A Secretaria de Estado de Saúde de Minas Gerais (SES-MG), por meio da Superintendência Regional de Saúde (SRS) de Montes Claros e do Centro de Informações Estratégicas em Vigilância em Saúde (Cievs), emitiu um alerta epidemiológico para 86 municípios da macrorregião de Saúde do Norte. A medida foi tomada após a confirmação de mortes de macacos por febre amarela em Claro dos Poções e São João do Pacuí, com laudos da Fundação Ezequiel Dias (Funed) divulgados na primeira semana de agosto.
Essas mortes de macacos, chamadas de epizootias, são um sinal de alerta para a circulação do vírus na região. Segundo a coordenadora do Cievs e da vigilância em saúde na SRS de Montes Claros, Agna Soares da Silva Menezes, os municípios vizinhos devem intensificar a vigilância e a busca por pessoas não vacinadas. Entre eles estão Campo Azul, Brasília de Minas, Coração de Jesus, Lagoa dos Patos, São João da Lagoa, Jequitaí, Montes Claros, Francisco Dumont, Bocaiúva e Joaquim Felício.
“A partir da confirmação das mortes tendo como causa a febre amarela, os municípios localizados no entorno de Claro dos Poções e de São João do Pacuí precisam intensificar ao máximo as ações de vigilância sobre a febre amarela, incluindo a busca ativa de pessoas não vacinadas contra a doença. A população urbana e rural também deve ser orientada para denunciar o adoecimento ou morte de macacos”, explicou Agna.
A vacinação é a principal forma de prevenção. A recomendação é que crianças de 9 meses recebam uma dose, e aos 4 anos, um reforço. Pessoas de 5 a 59 anos sem comprovante de vacinação devem tomar uma dose. Quem foi vacinado antes dos 5 anos precisa de reforço. A vacina deve ser aplicada pelo menos 10 dias antes de viajar para áreas de risco.

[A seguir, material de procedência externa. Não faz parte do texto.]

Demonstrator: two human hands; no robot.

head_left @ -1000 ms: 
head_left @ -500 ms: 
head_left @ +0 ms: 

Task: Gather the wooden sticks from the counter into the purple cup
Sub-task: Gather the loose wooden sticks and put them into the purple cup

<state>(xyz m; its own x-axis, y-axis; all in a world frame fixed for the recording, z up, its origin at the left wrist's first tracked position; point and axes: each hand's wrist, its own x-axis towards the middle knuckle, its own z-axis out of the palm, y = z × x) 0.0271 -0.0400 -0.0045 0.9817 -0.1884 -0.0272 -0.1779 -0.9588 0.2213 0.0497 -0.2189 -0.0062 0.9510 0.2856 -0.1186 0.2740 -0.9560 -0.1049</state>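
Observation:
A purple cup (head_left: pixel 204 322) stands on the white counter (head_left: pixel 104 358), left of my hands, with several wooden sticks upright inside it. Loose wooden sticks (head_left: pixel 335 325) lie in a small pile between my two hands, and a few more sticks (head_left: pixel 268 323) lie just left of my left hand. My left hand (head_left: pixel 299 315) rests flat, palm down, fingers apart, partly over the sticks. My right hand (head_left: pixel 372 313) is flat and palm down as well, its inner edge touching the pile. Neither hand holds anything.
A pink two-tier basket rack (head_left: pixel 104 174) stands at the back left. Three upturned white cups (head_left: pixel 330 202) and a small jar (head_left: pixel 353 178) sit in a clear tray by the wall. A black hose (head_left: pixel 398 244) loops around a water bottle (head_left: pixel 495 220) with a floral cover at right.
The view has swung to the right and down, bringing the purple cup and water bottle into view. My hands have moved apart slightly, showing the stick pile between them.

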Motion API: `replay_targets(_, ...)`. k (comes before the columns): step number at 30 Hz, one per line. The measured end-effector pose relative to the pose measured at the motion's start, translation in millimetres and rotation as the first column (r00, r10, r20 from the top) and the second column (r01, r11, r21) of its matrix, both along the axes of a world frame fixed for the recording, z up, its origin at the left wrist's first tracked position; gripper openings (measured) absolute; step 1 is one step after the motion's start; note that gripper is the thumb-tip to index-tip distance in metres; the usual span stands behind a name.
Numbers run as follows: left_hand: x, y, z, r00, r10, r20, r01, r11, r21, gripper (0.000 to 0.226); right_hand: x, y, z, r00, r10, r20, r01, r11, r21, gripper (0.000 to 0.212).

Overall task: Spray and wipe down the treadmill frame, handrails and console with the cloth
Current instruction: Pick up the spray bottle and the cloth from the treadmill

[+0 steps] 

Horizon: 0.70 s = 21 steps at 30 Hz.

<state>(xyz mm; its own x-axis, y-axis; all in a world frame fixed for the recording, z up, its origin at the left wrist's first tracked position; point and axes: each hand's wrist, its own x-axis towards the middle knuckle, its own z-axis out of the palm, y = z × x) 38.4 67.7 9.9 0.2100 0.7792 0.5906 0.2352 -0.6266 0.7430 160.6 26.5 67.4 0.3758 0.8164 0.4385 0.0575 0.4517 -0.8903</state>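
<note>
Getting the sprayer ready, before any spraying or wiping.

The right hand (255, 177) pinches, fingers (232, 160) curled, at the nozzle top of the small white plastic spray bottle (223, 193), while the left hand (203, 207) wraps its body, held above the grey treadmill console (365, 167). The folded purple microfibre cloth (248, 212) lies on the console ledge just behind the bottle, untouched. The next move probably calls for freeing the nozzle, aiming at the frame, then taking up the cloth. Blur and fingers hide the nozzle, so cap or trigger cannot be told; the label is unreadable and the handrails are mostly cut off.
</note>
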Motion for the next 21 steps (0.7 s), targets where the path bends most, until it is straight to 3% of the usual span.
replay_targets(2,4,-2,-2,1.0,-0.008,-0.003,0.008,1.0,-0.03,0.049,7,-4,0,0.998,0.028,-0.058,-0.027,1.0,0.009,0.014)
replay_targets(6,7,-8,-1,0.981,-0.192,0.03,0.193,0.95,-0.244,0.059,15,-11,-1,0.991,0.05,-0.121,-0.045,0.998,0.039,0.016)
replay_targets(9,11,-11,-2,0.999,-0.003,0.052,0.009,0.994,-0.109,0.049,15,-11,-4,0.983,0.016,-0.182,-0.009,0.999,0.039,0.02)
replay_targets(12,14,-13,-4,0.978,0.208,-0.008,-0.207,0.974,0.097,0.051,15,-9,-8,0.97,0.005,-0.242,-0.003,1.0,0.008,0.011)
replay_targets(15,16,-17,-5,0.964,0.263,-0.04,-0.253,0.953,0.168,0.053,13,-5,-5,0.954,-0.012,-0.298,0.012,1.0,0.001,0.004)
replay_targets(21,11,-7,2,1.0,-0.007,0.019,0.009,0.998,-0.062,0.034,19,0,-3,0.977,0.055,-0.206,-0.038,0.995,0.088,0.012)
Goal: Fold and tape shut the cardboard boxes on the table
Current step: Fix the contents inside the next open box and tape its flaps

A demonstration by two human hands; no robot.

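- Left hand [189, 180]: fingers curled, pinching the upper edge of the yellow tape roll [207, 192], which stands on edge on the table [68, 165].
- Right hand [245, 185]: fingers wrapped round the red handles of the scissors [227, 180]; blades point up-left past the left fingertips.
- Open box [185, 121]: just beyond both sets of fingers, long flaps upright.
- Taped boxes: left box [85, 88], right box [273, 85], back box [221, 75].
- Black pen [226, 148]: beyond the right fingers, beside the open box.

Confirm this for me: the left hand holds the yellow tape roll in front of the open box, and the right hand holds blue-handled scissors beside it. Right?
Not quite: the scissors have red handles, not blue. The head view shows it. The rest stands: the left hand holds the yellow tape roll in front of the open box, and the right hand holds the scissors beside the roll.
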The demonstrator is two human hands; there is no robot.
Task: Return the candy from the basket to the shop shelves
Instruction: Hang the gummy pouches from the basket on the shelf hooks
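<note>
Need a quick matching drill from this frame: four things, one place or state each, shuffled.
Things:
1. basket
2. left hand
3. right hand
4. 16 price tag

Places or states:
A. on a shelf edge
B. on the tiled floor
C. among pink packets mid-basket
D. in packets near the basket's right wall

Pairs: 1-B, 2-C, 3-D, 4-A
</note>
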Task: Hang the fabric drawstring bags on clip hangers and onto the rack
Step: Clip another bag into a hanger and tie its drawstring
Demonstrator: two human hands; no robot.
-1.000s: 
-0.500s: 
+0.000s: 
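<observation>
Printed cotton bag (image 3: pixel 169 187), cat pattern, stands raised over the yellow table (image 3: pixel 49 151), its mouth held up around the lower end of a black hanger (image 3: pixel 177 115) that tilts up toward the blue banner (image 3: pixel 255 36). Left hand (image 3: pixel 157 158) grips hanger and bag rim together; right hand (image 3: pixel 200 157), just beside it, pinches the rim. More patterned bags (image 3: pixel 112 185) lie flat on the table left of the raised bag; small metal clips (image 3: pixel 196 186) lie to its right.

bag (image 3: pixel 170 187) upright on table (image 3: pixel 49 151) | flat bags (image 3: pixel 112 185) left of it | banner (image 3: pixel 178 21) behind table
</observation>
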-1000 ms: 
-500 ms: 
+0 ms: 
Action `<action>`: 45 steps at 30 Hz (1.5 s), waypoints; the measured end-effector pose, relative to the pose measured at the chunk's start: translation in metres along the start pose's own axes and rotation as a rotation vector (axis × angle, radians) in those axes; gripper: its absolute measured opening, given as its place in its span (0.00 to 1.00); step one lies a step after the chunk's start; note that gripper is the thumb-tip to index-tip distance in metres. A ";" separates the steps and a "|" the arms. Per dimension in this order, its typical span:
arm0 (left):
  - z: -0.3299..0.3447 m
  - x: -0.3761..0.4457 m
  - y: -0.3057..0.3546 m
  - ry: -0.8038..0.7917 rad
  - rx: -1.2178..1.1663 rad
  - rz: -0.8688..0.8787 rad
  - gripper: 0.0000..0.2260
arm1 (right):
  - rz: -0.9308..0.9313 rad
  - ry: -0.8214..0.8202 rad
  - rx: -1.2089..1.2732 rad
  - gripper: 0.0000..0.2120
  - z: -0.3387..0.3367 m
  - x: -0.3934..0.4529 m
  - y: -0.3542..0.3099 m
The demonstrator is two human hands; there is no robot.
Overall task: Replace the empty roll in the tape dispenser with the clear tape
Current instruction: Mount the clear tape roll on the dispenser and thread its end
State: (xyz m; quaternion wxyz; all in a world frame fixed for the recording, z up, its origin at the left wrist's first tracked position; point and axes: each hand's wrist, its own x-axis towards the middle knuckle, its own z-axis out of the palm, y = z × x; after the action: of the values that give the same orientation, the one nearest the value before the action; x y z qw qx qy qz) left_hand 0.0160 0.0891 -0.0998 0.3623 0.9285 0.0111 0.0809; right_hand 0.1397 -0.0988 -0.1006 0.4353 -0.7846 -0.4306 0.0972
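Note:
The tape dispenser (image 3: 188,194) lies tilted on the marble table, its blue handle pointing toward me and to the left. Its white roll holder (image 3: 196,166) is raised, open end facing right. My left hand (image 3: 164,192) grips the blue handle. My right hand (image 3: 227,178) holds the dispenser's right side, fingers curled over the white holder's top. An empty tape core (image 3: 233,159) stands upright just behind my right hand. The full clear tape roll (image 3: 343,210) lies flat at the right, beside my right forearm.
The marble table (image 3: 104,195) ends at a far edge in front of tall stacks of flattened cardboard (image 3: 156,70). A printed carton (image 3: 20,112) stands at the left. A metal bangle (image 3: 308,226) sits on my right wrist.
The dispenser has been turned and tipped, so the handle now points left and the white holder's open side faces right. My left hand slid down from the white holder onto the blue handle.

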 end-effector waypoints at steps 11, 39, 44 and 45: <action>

Os serviços de saúde devem fazer busca ativa de não vacinados, de casa em casa, e orientar a população sobre o uso de repelentes. “Os macacos não são transmissores da febre amarela. Eles são o alerta de que o vírus, transmitido por mosquitos, está circulando na região”, reforçou a coordenadora.
A febre amarela é uma doença grave, transmitida por mosquitos, e pode levar à morte. Os sintomas iniciais incluem febre, calafrios, dor de cabeça, dores no corpo, náuseas e fraqueza. Em casos graves, pode haver icterícia, hemorragias e insuficiência de órgãos. Ao apresentar qualquer sintoma, a pessoa deve procurar imediatamente uma unidade de saúde.
As mortes de macacos devem ser notificadas em até 24 horas pelo e-mail [email protected] ou pelos telefones (38) 2103-3600 e (31) 99744-6983.